In regard to disassociation as a defense mechanism against painful memories, Ms. Nathan says that studies show that people do remember horrible things such as painful medical procedures and Holocaust experiences.

Questions are raised on the video about the relationship between the police and the therapists who were prominent on the case at various community meetings at the time.
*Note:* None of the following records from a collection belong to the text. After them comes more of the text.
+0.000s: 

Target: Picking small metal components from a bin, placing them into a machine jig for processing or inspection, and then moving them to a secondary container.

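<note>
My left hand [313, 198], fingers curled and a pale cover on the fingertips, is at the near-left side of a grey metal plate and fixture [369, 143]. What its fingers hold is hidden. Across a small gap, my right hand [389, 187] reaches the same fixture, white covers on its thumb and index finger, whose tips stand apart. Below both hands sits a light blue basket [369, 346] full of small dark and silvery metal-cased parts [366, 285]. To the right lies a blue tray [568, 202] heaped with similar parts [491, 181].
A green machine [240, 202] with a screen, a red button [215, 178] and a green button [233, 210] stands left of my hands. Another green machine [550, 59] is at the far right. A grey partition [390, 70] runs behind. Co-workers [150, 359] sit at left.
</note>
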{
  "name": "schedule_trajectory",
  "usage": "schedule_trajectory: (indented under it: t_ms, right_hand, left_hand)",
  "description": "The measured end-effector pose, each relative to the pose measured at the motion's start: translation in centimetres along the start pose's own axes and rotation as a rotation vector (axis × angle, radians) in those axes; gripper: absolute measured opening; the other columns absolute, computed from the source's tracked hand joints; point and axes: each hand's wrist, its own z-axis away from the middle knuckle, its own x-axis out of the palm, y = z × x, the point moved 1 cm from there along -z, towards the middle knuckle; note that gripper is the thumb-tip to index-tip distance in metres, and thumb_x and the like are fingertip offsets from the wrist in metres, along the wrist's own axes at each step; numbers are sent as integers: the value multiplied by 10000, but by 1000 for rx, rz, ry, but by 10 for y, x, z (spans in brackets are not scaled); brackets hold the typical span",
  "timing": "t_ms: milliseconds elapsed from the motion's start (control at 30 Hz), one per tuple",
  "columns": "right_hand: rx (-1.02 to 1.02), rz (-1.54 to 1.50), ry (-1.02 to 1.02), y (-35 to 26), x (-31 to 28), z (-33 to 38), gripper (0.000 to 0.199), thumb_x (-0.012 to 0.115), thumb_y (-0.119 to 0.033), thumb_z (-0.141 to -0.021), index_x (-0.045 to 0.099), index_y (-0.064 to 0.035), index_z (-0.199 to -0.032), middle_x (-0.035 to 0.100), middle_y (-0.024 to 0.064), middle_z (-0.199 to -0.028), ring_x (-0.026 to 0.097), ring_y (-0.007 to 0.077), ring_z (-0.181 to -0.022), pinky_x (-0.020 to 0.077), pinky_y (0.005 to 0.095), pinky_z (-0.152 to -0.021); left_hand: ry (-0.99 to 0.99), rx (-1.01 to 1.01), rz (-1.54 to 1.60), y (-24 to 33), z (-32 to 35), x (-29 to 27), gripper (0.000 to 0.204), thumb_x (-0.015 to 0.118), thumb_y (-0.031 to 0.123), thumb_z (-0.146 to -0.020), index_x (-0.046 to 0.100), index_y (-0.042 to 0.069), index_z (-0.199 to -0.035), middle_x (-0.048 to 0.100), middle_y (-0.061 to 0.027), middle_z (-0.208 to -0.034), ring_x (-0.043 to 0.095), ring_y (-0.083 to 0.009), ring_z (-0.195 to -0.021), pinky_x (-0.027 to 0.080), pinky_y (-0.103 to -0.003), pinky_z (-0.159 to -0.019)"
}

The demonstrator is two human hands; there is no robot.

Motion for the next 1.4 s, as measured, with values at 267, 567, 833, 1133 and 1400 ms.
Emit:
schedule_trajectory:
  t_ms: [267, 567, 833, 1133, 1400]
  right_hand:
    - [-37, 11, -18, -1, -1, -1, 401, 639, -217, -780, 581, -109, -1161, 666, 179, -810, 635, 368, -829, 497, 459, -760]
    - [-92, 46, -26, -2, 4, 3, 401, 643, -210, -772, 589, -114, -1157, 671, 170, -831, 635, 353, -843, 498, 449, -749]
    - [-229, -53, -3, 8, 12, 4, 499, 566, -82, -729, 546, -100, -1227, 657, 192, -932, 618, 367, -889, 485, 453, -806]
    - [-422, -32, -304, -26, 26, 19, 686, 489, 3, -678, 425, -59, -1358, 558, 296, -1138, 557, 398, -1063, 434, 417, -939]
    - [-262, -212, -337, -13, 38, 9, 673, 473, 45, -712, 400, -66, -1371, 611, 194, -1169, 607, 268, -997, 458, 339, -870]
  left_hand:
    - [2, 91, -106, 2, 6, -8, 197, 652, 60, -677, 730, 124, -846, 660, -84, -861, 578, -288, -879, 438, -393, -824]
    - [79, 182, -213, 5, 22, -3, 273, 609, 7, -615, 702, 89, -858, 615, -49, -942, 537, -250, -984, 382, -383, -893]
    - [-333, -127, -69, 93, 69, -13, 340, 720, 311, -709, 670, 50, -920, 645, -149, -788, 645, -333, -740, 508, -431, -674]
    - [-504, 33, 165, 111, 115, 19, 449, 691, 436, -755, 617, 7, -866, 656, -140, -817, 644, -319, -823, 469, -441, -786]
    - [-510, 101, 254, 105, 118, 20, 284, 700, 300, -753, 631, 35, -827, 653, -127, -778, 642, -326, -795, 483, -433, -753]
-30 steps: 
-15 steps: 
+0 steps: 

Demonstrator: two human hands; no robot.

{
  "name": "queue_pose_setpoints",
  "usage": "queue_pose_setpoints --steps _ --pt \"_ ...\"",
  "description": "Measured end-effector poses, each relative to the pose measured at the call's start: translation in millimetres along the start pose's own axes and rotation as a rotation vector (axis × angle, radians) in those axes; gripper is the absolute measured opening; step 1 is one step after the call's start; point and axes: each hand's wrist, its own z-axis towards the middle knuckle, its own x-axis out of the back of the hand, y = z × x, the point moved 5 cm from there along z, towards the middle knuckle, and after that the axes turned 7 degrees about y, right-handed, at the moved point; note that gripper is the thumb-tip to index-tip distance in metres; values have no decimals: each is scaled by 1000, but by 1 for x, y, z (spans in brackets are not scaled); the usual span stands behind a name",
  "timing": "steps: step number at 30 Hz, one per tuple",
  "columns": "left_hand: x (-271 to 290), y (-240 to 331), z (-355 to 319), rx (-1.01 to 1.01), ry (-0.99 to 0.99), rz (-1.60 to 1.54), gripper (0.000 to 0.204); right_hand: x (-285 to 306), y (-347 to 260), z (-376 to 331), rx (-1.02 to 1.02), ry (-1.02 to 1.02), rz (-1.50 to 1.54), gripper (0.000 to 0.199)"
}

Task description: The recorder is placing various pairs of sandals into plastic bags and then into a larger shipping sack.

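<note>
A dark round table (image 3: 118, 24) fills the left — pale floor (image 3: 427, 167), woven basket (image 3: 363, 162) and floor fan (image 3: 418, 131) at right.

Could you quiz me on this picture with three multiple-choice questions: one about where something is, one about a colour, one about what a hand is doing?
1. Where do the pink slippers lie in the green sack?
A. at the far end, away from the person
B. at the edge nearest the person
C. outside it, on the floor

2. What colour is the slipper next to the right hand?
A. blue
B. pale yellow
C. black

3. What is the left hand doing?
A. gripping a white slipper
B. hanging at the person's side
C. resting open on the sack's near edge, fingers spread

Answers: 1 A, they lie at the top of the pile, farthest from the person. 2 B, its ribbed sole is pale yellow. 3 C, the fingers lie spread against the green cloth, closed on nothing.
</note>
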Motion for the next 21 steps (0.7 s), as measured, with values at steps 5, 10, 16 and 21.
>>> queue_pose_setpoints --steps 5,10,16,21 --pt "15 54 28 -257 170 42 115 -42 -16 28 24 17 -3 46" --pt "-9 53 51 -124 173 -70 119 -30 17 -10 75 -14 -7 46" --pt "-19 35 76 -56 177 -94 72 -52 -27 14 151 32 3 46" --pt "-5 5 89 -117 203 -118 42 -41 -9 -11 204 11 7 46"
The therapists, many from North Shore Hospital, presented their work and findings from the case at national conferences during that period.

Going Forward


Jesse Friedman who attended the presentation with his wife Elisabeth said afterwards, “It was an incredible event.  The outpouring of love and support was beautiful and healing for me.  I really hope people are inspired to get involved and educated on the hysteria  that happened in Great Neck in 1988, and what is being done now in order for the community to talk about what has been silenced for so many years.”

The Record called the Nassau County District Attorneys office to ask if anyone from their office had attended the meeting since it had been widely publicized. John Byrne, Director of Communications and Policy emailed the following statement: “Our office has, and will continue to, review all evidence that is made available to us, but until the investigation is complete, we will have no comment.”